§ **Task to complete**:
When you reach the line in the listing below that contains "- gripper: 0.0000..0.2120", begin returning lines exactly as written, and stop after the line that contains "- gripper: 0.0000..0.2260". Return no other lines.

§ **Data excerpt**:
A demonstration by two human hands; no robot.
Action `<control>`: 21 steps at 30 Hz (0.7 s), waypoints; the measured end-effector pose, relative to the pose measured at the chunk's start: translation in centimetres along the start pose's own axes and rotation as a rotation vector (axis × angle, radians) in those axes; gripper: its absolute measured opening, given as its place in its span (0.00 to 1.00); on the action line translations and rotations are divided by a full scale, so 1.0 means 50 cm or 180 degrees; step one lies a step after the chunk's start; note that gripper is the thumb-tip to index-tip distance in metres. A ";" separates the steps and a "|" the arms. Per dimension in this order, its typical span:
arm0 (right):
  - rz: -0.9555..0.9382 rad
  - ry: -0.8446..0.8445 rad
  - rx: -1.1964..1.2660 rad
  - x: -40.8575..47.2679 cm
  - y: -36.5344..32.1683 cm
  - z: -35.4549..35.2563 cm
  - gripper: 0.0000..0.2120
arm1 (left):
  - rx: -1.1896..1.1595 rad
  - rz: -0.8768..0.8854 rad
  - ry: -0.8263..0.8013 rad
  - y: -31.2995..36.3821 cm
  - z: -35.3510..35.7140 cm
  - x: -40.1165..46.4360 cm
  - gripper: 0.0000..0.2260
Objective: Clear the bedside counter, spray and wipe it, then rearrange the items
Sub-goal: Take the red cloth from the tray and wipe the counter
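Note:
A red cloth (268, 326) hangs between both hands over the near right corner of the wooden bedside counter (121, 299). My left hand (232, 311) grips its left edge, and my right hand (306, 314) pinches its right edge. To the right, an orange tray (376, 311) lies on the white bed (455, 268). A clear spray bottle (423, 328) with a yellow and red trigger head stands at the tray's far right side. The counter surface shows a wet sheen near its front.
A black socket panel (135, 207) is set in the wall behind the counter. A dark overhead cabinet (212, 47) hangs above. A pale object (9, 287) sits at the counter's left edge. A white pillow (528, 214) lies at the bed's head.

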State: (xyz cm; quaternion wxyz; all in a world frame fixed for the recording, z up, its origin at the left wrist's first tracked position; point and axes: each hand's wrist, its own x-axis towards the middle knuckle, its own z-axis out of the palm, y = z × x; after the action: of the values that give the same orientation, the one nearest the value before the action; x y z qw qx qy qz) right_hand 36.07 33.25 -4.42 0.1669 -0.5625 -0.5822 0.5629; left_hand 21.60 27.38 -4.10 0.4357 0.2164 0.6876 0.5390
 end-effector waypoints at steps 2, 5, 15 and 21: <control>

§ **Result of this task**:
  - gripper: 0.0000..0.2120
arm1 (left):
  - rx: -1.1896..1.1595 rad
  - rz: -0.8768..0.8854 rad
  - ry: -0.8263..0.8013 rad
  - y: -31.2995..36.3821 cm
  - z: -35.3510..35.7140 cm
  - x: -40.1165..46.4360 cm
  - gripper: 0.0000..0.2260

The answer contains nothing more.